Nvidia is extending its dominance beyond graphics processors into central processors with Vera, a new Arm-based CPU built on custom-designed cores. The company has announced its first customer for Vera and stressed that this is the first time it has supplied a CPU as a standalone product, marking a strategic move into a market long controlled by established server players. The launch underlines Nvidia’s ambition to become a full-stack computing provider rather than simply a graphics specialist.

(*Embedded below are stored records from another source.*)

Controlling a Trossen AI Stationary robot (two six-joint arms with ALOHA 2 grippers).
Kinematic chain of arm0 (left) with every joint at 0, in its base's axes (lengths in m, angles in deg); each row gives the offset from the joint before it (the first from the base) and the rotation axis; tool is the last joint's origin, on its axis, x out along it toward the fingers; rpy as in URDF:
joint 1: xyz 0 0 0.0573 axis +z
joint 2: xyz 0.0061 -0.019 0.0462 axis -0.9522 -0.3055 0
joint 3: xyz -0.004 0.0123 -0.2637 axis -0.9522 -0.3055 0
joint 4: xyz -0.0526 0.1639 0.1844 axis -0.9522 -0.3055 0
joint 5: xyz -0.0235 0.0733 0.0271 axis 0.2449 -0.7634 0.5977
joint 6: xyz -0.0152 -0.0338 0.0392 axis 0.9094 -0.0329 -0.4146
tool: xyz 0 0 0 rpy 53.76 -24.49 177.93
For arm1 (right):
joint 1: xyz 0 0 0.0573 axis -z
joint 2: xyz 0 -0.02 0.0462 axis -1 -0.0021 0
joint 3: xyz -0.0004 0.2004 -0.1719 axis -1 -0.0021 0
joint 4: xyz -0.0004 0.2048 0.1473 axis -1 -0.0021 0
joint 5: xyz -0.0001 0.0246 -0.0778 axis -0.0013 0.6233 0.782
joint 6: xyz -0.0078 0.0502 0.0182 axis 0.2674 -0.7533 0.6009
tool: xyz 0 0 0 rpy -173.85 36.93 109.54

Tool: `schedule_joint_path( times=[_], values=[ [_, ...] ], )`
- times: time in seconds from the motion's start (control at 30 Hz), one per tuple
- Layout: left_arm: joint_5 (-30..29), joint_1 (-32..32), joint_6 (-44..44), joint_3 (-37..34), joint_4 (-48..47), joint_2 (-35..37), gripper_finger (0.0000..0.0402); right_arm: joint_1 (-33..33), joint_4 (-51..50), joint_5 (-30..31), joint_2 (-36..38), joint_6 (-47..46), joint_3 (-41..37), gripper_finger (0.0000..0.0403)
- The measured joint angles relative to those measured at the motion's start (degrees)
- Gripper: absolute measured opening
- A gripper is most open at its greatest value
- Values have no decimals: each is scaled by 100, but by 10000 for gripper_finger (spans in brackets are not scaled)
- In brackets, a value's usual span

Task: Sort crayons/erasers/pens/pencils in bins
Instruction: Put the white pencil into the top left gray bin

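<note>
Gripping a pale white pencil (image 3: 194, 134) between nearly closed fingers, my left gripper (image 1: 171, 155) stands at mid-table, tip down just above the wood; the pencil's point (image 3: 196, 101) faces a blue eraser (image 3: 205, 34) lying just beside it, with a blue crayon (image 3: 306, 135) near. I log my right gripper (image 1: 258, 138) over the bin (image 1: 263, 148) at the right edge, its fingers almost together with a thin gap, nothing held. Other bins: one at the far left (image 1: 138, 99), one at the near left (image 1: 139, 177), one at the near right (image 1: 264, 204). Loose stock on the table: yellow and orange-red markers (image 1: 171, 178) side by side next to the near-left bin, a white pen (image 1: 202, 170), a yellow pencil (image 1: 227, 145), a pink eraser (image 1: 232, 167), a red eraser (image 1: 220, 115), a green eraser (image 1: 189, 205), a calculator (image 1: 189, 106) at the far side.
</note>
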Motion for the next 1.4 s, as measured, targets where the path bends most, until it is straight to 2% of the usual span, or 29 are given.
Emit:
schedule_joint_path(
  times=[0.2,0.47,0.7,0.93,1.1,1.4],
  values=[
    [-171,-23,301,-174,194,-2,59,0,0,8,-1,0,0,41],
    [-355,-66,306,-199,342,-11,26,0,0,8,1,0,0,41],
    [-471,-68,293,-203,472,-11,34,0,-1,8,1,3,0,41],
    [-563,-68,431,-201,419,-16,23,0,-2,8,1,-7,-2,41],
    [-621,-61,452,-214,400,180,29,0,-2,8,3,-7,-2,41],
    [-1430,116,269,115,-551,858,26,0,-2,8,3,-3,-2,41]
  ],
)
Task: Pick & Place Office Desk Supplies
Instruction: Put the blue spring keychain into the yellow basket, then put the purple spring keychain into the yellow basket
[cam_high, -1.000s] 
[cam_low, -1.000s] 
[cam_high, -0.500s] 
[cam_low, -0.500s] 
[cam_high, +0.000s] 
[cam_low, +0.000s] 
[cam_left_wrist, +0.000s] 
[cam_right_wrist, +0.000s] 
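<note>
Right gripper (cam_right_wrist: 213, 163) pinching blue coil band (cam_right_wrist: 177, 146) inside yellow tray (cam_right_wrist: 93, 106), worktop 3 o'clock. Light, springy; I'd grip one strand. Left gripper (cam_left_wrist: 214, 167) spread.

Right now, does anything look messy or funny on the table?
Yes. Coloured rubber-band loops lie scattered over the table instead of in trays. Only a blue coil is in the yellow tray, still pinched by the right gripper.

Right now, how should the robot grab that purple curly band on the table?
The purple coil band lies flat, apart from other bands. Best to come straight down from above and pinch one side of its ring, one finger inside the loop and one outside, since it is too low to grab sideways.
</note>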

The first big deployment of Vera comes through a deal with cloud services company CoreWeave, which Bloomberg describes as the effective commercial launch of the chip. In what the article calls a typically circular arrangement within the Artificial Intelligence ecosystem, Nvidia is investing 2 billion in Coreweave, while the cloud company will purchase up to 6 billion in Nvidia hardware, including Vera CPUs. Bloomberg says the Vera CPU will be competing with server chips from Intel and AMD, along with other cloud computing processors such as Amazon’s Graviton, positioning it squarely in the data center rather than the consumer PC arena.

Technical details on Vera are still sparse, but Nvidia has said the chip uses a new custom Arm core design called Olympus. Known specifications include that Vera has 88 cores, is rated at 50 W and offers double the performance of Nvidia’s previous Arm CPU, known as Grace. Grace has 72 cores, so Vera is getting double the performance with a relatively small increase in core count from 72 to 88. 50 W is also a remarkably low power rating for an 88-core CPU. While Grace relies on Arm’s Neoverse V2 cores licensed directly from Arm, Vera’s Olympus cores are Nvidia’s own design, and Nvidia’s roadmap shows Vera with its new Olympus cores as the basis of its CPU products for several years to come.

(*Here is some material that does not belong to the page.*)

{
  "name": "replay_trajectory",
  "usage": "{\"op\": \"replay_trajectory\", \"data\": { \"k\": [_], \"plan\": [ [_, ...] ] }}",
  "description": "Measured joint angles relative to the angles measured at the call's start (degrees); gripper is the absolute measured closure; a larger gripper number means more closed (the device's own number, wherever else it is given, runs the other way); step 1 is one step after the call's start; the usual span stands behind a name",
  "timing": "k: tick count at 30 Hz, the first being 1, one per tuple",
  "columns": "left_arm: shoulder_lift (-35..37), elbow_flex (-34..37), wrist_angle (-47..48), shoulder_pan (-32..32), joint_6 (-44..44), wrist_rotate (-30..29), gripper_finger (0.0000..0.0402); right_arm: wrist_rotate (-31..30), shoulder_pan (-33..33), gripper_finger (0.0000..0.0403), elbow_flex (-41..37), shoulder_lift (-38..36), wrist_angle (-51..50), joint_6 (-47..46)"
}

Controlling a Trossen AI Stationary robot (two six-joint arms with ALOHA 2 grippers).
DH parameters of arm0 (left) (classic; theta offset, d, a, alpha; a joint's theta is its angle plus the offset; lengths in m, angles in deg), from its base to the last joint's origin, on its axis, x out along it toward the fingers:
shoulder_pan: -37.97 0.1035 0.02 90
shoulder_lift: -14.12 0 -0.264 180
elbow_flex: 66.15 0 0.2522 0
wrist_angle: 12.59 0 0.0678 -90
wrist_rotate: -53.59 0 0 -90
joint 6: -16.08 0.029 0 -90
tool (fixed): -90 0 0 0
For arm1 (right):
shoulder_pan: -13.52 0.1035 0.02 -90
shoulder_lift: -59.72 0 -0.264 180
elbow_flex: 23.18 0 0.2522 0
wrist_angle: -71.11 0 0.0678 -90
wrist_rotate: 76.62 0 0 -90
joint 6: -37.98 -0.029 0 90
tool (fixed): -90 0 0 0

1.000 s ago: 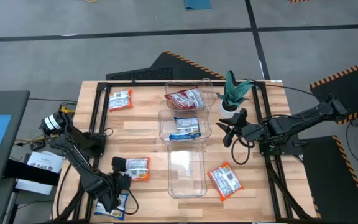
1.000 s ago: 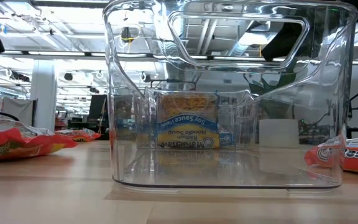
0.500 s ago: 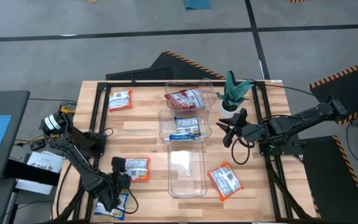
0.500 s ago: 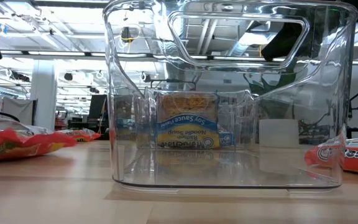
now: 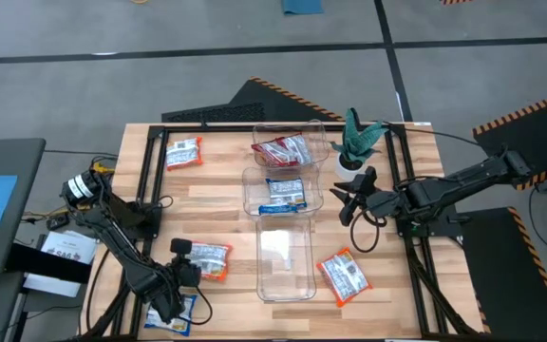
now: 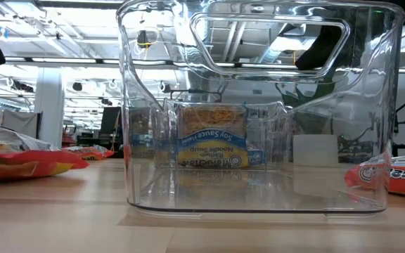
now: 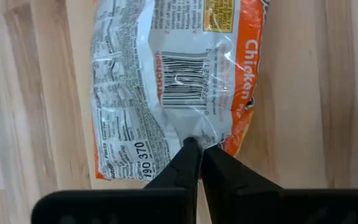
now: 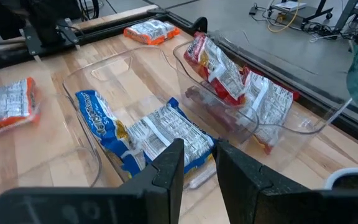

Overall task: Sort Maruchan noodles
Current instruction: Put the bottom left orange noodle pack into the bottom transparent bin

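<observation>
Three clear bins stand in a column mid-table. The far bin (image 5: 290,148) holds red Maruchan noodles packets (image 8: 225,71), the middle bin (image 5: 281,194) a blue one (image 8: 148,134), and nothing lies in the near bin (image 5: 285,258). Left of the near bin an orange packet (image 5: 209,258) lies flat, barcode side up, with my left gripper (image 7: 197,144) shut on its end. My right gripper (image 5: 349,201) hovers open beside the middle bin's right wall, nothing between its fingers (image 8: 166,168). My left gripper pinches a pucker of the wrapper film at the orange packet's left end (image 7: 199,132) between its two fingertips. The fingers come slanting down from the table's left. The rest of the packet lies flat on the table.
More packets lie loose: an orange one at the far left (image 5: 184,152), an orange one right of the near bin (image 5: 343,275), a blue one by the near edge under the left arm (image 5: 180,318). A green plant in a white pot (image 5: 357,144) stands behind my right gripper.
My left gripper has shut on the orange packet's left end, puckering the film there; the packet stays on the table.
</observation>
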Motion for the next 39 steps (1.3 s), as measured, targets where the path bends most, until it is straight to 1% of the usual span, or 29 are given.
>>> {"op": "replay_trajectory", "data": {
  "k": [8,13,16,21,27,32,34,36,39],
  "plan": [
    [3.2,-2.8,4.0,-0.1,-0.1,-1.9,0.0401,-0.2,0.0,0.0285,0.2,2.1,0.7,-0.9],
    [7.0,-3.5,5.1,-0.1,-0.1,-3.9,0.0401,-0.4,0.0,0.0285,0.1,2.9,0.7,-0.5],
    [9.8,-3.5,5.0,0.9,1.7,-6.5,0.0402,-0.5,-0.1,0.0285,0.1,2.6,1.7,-0.1],
    [14.6,-3.5,3.5,5.7,10.6,-10.3,0.0401,-0.5,-0.4,0.0285,0.1,1.4,3.4,1.1],
    [20.3,-3.5,-0.9,13.0,24.4,-11.5,0.0401,-0.5,-0.4,0.0285,0.1,1.1,3.3,1.5],
    [25.1,-3.5,-2.2,17.4,30.9,-12.6,0.0401,-0.4,-0.4,0.0285,0.1,1.2,3.3,2.6],
    [26.6,-3.5,-4.7,19.0,33.6,-12.6,0.0401,-0.4,-0.4,0.0285,0.1,1.2,3.3,2.6],
    [27.3,-4.5,-6.2,20.0,36.7,-12.2,0.0401,-0.4,-0.4,0.0285,0.1,1.2,3.3,2.6],
    [27.0,-8.9,-7.0,20.6,41.9,-12.7,0.0401,-0.4,-0.4,0.0285,0.1,1.2,3.3,2.6]
  ]
}}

For PC enthusiasts, the key question is whether Vera and its custom cores will show up in consumer systems. The article says that in the short term, the answer to that seems to be a firm “no,” because Nvidia’s planned Arm CPU for PCs, codenamed N1X, will be based on the GB10 “Superchip” in the DGX Spark mini Artificial Intelligence computer and will not use Vera or Olympus. Instead, N1X will use off-the-shelf Arm-designed Cortex-X925 and Cortex-A725 cores. The piece notes that a rumoured follow-up called Nvidia N2 might be a candidate for custom Arm cores, but frames that as speculative. More broadly, it argues that even if Nvidia delivers extremely powerful Arm hardware for PCs, software support and, in particular, game compatibility will be a major hurdle. The story concludes that there is still substantial work ahead for Arm on the PC, even if a company with Nvidia’s resources is willing to take on the challenge.